▶ What is required:
For the records below, please print exactly and only the lines from the one with "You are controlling" down to the one with "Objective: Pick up", both ends included, omitting the pictures.
-------- Data supplied --------
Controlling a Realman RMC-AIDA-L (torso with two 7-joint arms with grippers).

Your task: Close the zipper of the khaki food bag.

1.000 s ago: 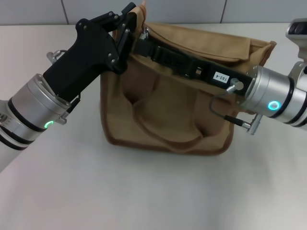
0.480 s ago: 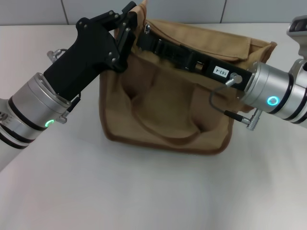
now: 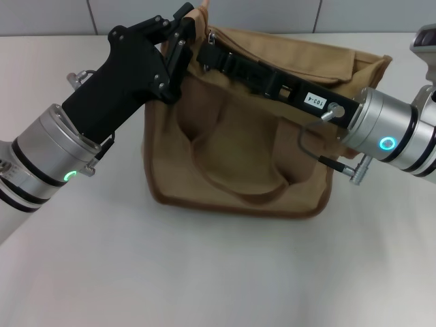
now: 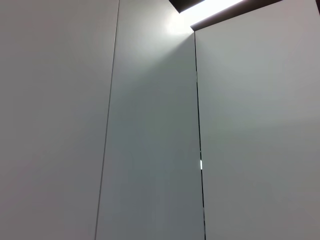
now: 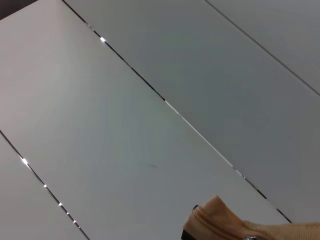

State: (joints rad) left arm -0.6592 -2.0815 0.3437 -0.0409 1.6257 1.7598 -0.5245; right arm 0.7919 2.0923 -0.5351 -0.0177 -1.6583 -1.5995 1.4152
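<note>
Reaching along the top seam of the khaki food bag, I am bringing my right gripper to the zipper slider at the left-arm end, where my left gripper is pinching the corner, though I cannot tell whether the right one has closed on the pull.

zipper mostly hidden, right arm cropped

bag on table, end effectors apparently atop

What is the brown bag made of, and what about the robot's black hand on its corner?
The khaki food bag looks like matte woven canvas: it sags and creases softly, with darker piping along its edges. The left gripper, at the bag's top left corner, looks like hard black plastic or painted metal, smooth and angular; the look leaves that open.
</note>
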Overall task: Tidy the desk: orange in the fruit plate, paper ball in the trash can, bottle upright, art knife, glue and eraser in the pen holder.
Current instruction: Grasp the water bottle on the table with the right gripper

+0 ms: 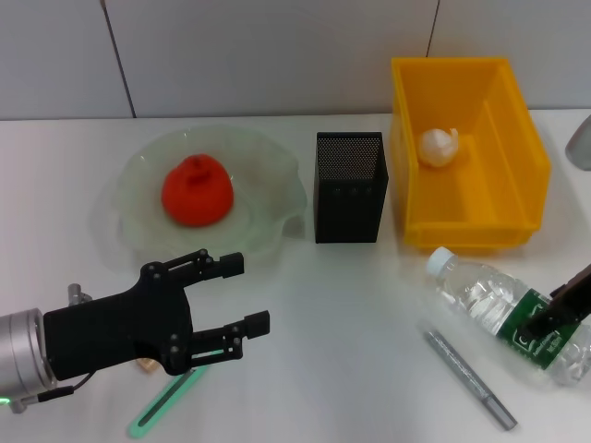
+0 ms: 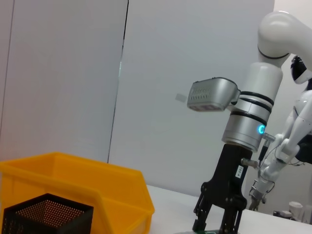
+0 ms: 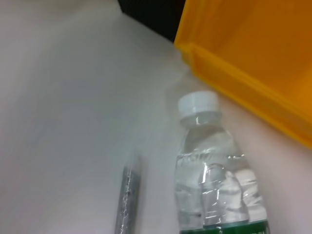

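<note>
The orange [image 1: 196, 191] sits in the glass fruit plate [image 1: 268, 166]. The paper ball [image 1: 440, 146] lies in the yellow trash can [image 1: 517, 138]. The black mesh pen holder [image 1: 349, 185] stands between them. The bottle [image 1: 480, 300] [image 3: 214, 180] lies on its side at the right, with my right gripper [image 1: 552, 316] [image 2: 218, 225] down on its green label. My left gripper [image 1: 245, 295] hovers open at the front left. Below it lie a slim green tool [image 1: 171, 399] and a small tan eraser [image 1: 146, 366]. A grey pen-shaped tool [image 1: 469, 377] [image 3: 127, 200] lies beside the bottle; which one is the art knife or the glue I cannot tell.
A grey object [image 1: 582, 140] shows at the right edge behind the trash can. A wall closes the table's far side. Bare tabletop [image 1: 351, 314] lies in front of the pen holder.
</note>
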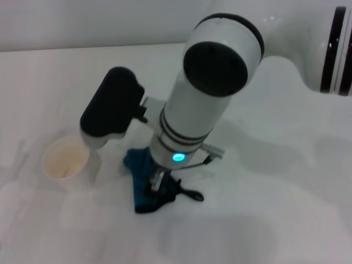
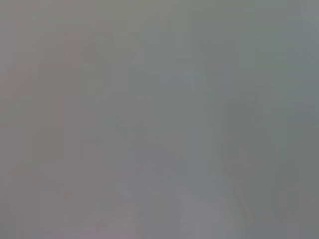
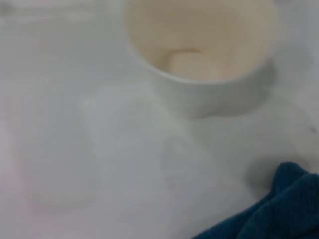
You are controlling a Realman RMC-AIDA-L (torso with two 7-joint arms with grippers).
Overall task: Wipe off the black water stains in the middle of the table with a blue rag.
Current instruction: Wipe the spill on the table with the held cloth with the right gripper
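The right claw [image 1: 158, 181] presses down on the rag [image 1: 144, 190] beside the cup [image 1: 65, 160], presumably to scrub the counter [image 1: 275, 209]; its grip I cannot tell.

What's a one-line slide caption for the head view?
Right arm's end effector pressed down on the blue rag on the white table, beside a paper cup.

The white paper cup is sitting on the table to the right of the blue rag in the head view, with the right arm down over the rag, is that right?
Not quite. In the head view the white paper cup stands on the table to the left of the blue rag, not the right. The rest holds: the right arm reaches down over the rag, its right gripper at the cloth.
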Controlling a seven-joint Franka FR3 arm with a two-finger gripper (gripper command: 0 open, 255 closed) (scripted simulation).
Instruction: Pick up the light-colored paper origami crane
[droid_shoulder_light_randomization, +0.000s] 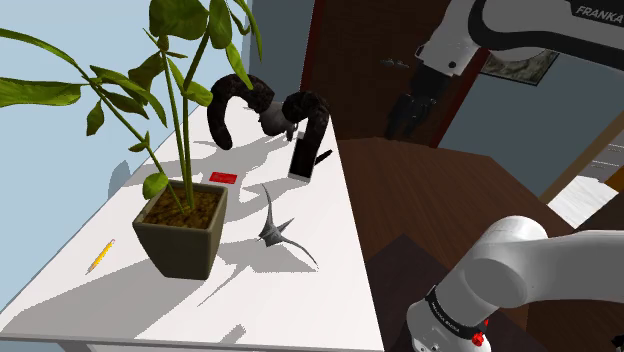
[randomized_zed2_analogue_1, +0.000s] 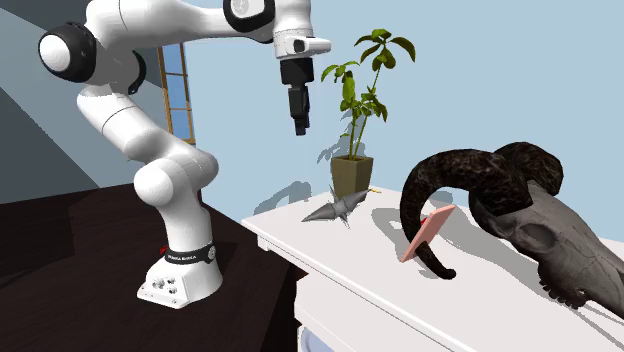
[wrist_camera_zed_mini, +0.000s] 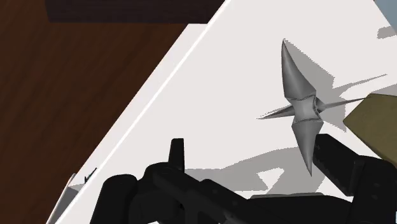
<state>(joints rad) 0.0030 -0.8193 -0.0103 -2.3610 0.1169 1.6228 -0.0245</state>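
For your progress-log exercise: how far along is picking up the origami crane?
Done: nothing; the grey crane lies on the white table, untouched. In hand: the gripper hangs open, high up and apart from it. Left: descend, close on it, lift.

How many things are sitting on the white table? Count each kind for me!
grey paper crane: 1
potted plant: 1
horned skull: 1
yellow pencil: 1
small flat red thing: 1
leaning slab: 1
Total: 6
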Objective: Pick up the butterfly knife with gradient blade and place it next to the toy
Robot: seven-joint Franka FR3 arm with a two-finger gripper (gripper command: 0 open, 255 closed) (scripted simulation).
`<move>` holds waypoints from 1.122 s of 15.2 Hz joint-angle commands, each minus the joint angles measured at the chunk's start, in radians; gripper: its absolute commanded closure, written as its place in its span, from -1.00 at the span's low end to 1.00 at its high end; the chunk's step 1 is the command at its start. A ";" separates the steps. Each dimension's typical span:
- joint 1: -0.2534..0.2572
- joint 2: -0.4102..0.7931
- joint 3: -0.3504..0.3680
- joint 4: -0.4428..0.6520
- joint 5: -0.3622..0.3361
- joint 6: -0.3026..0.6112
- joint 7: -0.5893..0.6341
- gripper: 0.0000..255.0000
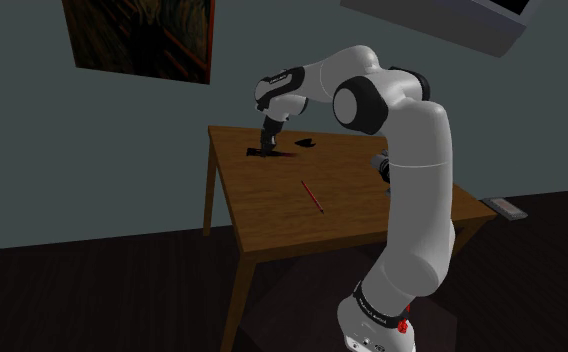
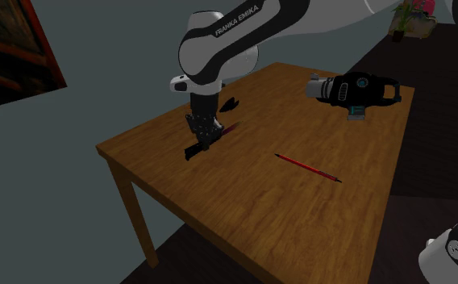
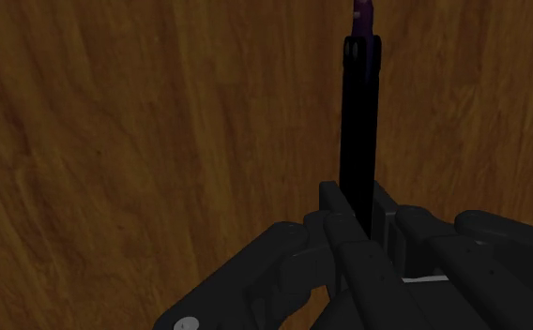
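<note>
**All-black two-finger gripper [image 2: 204, 139] clamped on the black-handled butterfly knife [image 2: 192, 152]**

The gripper stands upright on the brown wooden table [image 2: 243, 198], left of centre in the second exterior view and just above and left of centre in the shoulder view. The butterfly knife lies flat on the wood directly beneath it. In the second exterior view its black handle sticks out to the lower left of the gripper, and its reddish-purple blade runs out to the upper right.

In the wrist view the two fingers [image 3: 332, 202] are drawn in tight, one on each side of the handle, and the handle fills the narrow gap between them. From the fingertips the handle runs straight away, ending at its pivot with a purple blade tip beyond. The knife appears to rest on the tabletop.

The black and teal toy [image 2: 354, 90] lies in the upper right of the second exterior view, near the table's far edge and well apart from the knife. A small dark object [image 2: 230, 103] sits just above and to the right of the gripper, near the blade end. A thin red pencil [image 2: 308, 167] lies right of centre, apart from both the knife and the toy.

By count there is one gripper, one butterfly knife, one toy, one small dark object, one red pencil and one table.
</note>
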 commanded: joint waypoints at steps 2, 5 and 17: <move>0.000 0.000 0.000 0.000 0.000 0.000 0.000 1.00; 0.002 -0.013 -0.004 0.008 -0.008 -0.020 0.007 1.00; 0.010 -0.074 -0.025 0.082 -0.050 -0.146 0.045 1.00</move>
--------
▶ Reply:
You are controlling a Realman RMC-AIDA-L (torso with two 7-joint arms with grippers).
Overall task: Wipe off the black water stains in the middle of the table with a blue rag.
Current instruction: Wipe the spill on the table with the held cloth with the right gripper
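The right claw [image 1: 158, 181] presses down on the rag [image 1: 144, 190] beside the cup [image 1: 65, 160], presumably to scrub the counter [image 1: 275, 209]; its grip I cannot tell.

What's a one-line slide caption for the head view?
Right arm's end effector pressed down on the blue rag on the white table, beside a paper cup.

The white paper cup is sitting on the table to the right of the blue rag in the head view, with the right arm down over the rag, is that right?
Not quite. In the head view the white paper cup stands on the table to the left of the blue rag, not the right. The rest holds: the right arm reaches down over the rag, its right gripper at the cloth.
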Controlling a seven-joint Franka FR3 arm with a two-finger gripper (gripper command: 0 open, 255 closed) (scripted simulation).
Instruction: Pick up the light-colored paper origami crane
[droid_shoulder_light_randomization, +0.000s] 
[randomized_zed2_analogue_1, +0.000s] 
[wrist_camera_zed_mini, +0.000s] 
<state>(joints rad) 0.0030 -0.8193 -0.0103 -2.3610 0.1169 1.6228 -0.0245</state>
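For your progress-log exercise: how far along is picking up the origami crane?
Done: nothing; the grey crane lies on the white table, untouched. In hand: the gripper hangs open, high up and apart from it. Left: descend, close on it, lift.

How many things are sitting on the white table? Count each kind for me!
grey paper crane: 1
potted plant: 1
horned skull: 1
yellow pencil: 1
small flat red thing: 1
leaning slab: 1
Total: 6
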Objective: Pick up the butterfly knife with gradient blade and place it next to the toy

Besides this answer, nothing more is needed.